Exercise objective>
Among the entries below, which lines include the string "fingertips"? Show each one.

---------- The data ----------

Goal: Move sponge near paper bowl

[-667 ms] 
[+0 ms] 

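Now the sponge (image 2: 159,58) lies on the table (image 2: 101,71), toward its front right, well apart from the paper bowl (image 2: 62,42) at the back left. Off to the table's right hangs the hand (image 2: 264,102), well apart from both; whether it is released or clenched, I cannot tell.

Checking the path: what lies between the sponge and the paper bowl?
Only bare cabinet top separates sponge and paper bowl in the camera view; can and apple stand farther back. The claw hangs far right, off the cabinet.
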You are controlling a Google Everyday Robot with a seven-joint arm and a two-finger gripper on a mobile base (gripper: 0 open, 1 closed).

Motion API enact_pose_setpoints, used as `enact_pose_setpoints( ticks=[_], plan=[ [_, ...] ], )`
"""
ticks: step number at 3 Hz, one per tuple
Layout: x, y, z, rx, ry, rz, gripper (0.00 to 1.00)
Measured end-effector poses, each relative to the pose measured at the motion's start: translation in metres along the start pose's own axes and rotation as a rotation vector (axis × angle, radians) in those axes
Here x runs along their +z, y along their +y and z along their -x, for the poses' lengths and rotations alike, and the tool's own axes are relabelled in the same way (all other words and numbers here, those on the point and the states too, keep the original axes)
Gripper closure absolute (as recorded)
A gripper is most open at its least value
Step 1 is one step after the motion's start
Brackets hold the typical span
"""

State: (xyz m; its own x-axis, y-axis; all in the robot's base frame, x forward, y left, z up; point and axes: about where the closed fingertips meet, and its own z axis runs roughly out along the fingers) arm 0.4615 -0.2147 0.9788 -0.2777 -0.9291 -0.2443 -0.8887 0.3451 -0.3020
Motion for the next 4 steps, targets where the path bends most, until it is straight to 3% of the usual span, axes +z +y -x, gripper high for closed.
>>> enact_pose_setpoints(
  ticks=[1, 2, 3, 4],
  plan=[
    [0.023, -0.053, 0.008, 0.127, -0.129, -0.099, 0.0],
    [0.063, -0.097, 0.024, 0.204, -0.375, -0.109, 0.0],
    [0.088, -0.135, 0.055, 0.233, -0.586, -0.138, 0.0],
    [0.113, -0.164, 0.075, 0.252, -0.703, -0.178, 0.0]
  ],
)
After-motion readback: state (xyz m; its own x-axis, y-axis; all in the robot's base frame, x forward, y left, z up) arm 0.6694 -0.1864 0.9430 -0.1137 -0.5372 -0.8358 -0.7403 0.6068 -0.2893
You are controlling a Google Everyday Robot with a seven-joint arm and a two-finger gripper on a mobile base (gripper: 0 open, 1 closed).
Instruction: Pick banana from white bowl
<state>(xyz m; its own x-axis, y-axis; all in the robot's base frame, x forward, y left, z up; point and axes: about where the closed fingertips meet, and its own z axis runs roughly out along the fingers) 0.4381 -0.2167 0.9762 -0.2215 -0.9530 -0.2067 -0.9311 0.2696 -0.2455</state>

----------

Problem solution>
State: (xyz m; its own x-axis, y-axis; all in the robot's base frame, x forward, y left, z up; point and axes: about where the closed fingertips meet, and its own z axis runs roughly out along the fingers) arm 0.4615 -0.2147 0.9788 -0.2777 -0.9291 -0.2443 -0.8887 0.3451 -0.3020
<state>(xyz m; its own x-axis, y-axis; all in the robot's base frame, x forward, y left, z up; point and axes: about where the closed fingertips meet, and its own z axis runs roughly out along the fingers) 0.4381 -0.2167 0.9762 -0.2215 -0.9530 -0.2067 -0.9311 0.2696 -0.2455</state>

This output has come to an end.